▶ [To do] Some lines in the listing hold the word "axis". Return each of them.
----
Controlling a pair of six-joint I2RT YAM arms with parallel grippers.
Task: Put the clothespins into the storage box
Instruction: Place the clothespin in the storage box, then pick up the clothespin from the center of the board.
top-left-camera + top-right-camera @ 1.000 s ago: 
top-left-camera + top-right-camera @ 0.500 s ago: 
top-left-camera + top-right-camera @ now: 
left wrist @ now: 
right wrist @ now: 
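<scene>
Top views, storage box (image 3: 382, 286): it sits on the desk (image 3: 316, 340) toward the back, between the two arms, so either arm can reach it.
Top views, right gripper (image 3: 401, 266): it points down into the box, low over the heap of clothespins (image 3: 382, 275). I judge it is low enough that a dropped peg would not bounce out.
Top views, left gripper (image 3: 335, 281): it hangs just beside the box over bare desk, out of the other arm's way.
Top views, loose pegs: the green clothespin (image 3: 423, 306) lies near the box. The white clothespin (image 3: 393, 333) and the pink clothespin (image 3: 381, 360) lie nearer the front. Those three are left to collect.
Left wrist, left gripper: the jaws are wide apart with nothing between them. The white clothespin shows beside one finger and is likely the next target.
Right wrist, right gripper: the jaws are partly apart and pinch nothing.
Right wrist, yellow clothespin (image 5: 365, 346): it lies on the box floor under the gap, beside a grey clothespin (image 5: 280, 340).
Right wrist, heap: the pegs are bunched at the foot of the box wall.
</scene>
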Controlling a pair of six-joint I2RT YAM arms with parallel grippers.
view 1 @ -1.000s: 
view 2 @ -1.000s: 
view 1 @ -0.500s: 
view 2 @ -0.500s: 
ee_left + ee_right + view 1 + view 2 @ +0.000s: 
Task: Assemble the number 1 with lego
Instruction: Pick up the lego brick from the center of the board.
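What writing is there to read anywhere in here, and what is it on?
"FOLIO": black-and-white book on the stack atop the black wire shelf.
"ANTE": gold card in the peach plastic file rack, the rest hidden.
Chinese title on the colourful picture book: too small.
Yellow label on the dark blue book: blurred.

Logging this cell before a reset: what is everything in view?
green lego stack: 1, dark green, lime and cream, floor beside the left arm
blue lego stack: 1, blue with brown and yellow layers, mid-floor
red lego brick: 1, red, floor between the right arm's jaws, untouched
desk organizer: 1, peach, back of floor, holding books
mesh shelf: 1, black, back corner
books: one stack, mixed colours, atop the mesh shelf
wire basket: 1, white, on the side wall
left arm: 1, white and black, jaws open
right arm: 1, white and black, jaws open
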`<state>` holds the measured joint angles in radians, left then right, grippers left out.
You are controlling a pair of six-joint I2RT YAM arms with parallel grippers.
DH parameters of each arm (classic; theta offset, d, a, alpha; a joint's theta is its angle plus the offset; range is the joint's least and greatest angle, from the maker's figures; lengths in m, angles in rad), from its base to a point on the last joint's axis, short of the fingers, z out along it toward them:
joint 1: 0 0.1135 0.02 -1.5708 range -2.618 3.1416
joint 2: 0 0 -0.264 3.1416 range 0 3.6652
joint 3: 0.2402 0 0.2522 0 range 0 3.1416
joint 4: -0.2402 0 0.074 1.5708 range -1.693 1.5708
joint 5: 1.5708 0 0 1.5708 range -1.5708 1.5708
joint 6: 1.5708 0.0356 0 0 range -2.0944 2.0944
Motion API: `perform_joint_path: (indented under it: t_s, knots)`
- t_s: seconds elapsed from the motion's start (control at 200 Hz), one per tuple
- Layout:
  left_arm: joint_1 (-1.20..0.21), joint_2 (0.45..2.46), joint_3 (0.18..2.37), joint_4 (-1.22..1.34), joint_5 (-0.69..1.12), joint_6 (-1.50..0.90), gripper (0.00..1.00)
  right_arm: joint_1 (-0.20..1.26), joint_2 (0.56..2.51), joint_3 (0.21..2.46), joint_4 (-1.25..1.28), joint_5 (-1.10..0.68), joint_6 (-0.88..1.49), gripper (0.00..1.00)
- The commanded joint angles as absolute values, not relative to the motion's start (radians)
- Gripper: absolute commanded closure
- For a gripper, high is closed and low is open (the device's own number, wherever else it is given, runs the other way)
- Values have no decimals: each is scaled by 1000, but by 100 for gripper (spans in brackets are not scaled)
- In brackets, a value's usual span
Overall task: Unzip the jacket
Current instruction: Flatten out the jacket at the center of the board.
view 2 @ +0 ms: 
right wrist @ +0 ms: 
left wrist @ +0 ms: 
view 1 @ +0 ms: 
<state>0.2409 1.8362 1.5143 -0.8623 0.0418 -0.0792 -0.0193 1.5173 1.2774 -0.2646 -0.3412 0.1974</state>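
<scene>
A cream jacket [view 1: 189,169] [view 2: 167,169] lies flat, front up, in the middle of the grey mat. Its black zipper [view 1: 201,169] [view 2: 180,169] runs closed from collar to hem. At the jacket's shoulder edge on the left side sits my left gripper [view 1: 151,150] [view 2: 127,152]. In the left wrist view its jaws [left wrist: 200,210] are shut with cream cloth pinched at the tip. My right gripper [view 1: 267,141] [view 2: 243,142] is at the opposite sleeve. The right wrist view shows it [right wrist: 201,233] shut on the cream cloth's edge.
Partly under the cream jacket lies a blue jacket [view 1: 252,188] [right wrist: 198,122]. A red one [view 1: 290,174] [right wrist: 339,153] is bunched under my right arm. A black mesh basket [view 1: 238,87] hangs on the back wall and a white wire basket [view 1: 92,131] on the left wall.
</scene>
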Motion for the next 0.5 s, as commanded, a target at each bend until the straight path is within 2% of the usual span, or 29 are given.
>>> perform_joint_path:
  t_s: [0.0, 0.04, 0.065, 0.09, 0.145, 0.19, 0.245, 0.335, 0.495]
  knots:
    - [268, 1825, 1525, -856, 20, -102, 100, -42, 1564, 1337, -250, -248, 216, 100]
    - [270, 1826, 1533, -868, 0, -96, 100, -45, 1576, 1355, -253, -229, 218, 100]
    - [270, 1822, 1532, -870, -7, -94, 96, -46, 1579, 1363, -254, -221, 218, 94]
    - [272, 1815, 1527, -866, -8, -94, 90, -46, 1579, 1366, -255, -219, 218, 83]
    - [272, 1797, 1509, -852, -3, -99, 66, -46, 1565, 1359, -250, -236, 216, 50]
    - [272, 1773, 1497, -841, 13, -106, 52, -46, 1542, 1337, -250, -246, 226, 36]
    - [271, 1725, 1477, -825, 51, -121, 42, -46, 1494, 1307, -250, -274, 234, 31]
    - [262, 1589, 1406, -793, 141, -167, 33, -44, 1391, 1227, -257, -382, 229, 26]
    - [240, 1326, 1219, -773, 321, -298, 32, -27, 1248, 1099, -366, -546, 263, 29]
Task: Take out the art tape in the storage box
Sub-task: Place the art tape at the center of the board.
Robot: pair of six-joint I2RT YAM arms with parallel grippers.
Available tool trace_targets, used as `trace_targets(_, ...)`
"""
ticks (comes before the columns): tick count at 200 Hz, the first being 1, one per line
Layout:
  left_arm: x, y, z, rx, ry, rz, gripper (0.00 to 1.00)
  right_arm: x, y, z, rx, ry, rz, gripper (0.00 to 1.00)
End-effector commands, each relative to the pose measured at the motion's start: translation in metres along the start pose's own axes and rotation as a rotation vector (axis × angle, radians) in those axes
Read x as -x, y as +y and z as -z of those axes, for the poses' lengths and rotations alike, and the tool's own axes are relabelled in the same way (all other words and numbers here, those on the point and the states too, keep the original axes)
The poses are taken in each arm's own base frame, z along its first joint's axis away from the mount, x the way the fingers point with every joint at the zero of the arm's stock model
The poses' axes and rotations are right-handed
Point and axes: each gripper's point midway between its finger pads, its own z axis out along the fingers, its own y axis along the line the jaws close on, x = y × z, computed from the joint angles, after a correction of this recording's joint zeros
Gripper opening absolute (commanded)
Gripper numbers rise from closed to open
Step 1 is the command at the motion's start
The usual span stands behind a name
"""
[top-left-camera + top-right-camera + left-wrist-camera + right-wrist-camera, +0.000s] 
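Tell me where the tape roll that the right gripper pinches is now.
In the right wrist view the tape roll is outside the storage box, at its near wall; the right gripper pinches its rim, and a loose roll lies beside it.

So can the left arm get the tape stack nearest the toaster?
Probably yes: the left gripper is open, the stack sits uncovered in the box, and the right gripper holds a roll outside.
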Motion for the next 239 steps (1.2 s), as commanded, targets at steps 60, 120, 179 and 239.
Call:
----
▶ [Exercise result]
DH parameters of each arm (classic; theta offset, d, a, alpha; a joint's theta is its angle plus the offset; range is the joint's least and greatest angle, from the maker's figures; lengths in m, angles in rad), from its base to a point on the last joint's axis, short of the fingers, z out along it toward them:
End-effector commands, each relative to the pose measured at the motion's start: translation in metres along the start pose's own axes and rotation as a rotation vector (axis × angle, radians) in those axes
The poses are taken in each arm's own base frame, z along its first joint's axis away from the mount, x the way the fingers point with every joint at the zero of the arm's stock model
Point and axes: each gripper's point midway between its finger pads, its own z axis out along the fingers, its own y axis along the line the jaws close on, x = y × z, computed from the joint angles, after a correction of this recording's joint zeros

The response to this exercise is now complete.